Off the Mercato di Mezzo, we veered into a beautiful butcher shop seconds after deciding on pork chops for dinner. We bought pork chops and then some: Burrata and olives for antipasto and guanciale for all’Amatriciana another day. Most Bolognese butcher shops also sell cheeses, fresh tortellini, cured meats, and balsamic vinegar from nearby Modena. But ours helped us act on a whim and, therefore, was special to us.
Joe found our pizza shop — a to-go counter tucked into our block’s trattoria — when we were walking home late one night. The owner gave us glasses of champagne and shaped our pizza into a heart. A local patron struck up a conversation while we waited. Pizza shops are everywhere here. Ours made late-night pizza a celebration and, therefore, is special to us.
I found my favorite gelato after three consecutive all-day workshops and final presentations for clients. I wrapped up my last at 9:30 p.m. our time, and off we went for gelato. That cone with mascarpone and chocolate scoops tasted like school letting out for summer break. Bologna’s gelato shops are nearly omnipresent. But ours helped me celebrate a work accomplishment and, therefore, is special to me.

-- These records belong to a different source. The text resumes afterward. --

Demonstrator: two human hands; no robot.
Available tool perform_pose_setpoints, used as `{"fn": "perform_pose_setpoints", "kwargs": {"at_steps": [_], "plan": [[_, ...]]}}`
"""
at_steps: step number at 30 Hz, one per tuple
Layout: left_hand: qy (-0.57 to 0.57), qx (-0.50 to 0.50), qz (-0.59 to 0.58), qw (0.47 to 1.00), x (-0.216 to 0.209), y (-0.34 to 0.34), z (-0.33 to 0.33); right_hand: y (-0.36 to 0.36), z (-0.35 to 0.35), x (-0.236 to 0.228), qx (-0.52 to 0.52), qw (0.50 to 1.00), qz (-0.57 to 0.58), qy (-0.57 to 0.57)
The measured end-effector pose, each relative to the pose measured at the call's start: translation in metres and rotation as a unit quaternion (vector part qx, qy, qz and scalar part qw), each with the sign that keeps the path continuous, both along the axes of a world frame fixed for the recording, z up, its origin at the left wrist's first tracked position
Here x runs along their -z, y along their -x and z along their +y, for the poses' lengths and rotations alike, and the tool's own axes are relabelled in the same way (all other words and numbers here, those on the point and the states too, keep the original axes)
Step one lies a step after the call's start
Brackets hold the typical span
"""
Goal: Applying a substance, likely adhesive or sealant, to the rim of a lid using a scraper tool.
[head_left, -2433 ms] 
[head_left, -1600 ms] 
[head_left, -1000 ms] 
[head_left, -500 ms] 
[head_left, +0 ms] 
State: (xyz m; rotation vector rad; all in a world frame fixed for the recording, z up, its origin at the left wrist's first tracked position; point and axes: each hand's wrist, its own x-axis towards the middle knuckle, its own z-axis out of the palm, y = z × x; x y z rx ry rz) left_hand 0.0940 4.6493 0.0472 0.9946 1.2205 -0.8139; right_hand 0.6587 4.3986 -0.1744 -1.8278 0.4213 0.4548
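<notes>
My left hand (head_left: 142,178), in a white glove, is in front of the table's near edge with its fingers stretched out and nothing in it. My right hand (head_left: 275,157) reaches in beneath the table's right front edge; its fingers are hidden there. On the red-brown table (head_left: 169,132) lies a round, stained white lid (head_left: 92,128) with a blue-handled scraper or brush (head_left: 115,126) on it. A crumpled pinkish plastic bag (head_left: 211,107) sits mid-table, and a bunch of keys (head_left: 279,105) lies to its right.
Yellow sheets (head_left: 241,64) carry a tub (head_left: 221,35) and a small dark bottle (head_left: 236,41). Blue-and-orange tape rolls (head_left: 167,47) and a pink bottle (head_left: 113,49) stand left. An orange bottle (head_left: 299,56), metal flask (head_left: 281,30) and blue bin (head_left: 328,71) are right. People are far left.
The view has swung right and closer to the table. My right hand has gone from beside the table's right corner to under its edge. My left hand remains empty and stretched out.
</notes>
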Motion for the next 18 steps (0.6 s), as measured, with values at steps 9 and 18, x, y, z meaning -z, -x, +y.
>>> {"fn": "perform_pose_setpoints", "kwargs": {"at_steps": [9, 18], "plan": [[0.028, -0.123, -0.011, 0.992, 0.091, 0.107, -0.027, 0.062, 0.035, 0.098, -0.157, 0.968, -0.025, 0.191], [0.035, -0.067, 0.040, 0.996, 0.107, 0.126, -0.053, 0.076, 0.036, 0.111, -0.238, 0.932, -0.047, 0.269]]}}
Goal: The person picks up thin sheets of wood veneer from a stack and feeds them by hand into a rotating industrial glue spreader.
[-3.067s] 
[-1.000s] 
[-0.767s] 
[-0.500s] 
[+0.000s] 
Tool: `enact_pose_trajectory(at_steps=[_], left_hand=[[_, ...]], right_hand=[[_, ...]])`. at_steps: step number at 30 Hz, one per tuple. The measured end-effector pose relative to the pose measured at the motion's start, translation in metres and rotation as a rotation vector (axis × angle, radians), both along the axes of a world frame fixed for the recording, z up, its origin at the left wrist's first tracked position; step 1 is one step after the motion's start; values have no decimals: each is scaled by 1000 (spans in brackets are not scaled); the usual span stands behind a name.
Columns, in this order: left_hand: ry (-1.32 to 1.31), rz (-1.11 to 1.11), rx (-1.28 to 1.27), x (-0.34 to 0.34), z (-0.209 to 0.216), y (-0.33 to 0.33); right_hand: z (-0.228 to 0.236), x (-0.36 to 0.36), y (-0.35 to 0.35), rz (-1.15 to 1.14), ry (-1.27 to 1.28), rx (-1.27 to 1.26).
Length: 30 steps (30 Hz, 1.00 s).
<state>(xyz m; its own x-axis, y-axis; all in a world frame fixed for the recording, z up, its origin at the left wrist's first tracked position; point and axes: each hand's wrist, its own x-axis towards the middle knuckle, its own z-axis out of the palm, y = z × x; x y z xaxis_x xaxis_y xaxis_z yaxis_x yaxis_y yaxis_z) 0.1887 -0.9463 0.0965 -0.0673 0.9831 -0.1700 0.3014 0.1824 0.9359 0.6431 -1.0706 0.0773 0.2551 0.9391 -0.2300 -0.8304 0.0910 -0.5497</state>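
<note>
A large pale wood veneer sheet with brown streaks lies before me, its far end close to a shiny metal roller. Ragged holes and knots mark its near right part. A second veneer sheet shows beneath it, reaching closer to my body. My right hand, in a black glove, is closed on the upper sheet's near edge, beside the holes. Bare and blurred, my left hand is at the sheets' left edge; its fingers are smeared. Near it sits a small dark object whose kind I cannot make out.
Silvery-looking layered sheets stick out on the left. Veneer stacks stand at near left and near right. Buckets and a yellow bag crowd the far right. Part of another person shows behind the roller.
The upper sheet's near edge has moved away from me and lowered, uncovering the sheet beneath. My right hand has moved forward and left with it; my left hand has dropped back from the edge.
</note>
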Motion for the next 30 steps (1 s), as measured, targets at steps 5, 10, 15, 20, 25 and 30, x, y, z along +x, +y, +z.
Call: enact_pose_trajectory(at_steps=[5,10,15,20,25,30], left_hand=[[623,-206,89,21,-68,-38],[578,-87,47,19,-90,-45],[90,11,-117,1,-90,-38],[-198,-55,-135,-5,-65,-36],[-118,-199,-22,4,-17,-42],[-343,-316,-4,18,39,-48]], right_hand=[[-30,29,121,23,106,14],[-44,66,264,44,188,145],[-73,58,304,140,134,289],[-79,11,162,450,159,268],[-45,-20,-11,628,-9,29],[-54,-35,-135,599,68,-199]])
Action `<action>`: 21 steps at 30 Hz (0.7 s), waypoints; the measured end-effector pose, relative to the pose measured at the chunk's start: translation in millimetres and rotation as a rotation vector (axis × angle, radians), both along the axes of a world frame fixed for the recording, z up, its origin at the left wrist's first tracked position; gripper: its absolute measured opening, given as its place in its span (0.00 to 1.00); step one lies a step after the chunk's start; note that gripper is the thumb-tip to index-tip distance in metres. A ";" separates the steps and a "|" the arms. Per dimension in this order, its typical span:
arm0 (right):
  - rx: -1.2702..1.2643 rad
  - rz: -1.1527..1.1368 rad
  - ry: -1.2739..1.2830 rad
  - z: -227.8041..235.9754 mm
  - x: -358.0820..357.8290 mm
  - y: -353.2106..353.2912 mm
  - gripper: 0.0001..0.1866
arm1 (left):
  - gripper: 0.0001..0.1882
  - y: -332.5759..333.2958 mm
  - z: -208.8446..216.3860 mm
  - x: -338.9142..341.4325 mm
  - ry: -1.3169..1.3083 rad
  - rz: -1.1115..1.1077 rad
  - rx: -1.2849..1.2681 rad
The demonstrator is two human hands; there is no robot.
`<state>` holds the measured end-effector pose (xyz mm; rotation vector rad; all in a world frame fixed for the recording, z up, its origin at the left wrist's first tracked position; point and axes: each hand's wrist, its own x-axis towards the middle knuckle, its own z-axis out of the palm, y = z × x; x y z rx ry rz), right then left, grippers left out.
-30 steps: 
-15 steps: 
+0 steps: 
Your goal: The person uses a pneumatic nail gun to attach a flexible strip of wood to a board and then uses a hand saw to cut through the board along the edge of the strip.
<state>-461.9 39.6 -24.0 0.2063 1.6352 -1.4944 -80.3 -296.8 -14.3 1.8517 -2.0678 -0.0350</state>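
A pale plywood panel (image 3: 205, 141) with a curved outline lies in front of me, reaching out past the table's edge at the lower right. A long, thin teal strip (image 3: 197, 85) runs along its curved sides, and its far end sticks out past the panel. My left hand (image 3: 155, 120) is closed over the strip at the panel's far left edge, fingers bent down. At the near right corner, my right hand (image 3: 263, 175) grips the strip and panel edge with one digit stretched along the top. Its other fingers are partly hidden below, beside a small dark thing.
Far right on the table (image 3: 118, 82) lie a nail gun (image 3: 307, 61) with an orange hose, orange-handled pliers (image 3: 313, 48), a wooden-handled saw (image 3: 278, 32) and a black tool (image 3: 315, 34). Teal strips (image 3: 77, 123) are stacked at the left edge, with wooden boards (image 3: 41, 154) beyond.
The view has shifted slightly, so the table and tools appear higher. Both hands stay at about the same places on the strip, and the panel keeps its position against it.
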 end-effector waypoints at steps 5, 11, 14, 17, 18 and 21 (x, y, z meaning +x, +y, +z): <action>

If you make it to Bologna — and I highly recommend you do — don’t scour TripAdvisor or search for the must-try places. Find your spots and make them your own. It’s the secret, understated magic of Bologna.
It sounds wonderful. I’m just sad that I never went there.
I think a lot of visitors overlook it! Florence is only an hour away and seems to get the spotlight. We didn’t make it to Florence, unfortunately. Hopefully next time.
Very interesting. I still am so impressed with your writing style and effectiveness! Bravo!!
Thanks daddy-o! It’s been fun to get back into writing with this blog.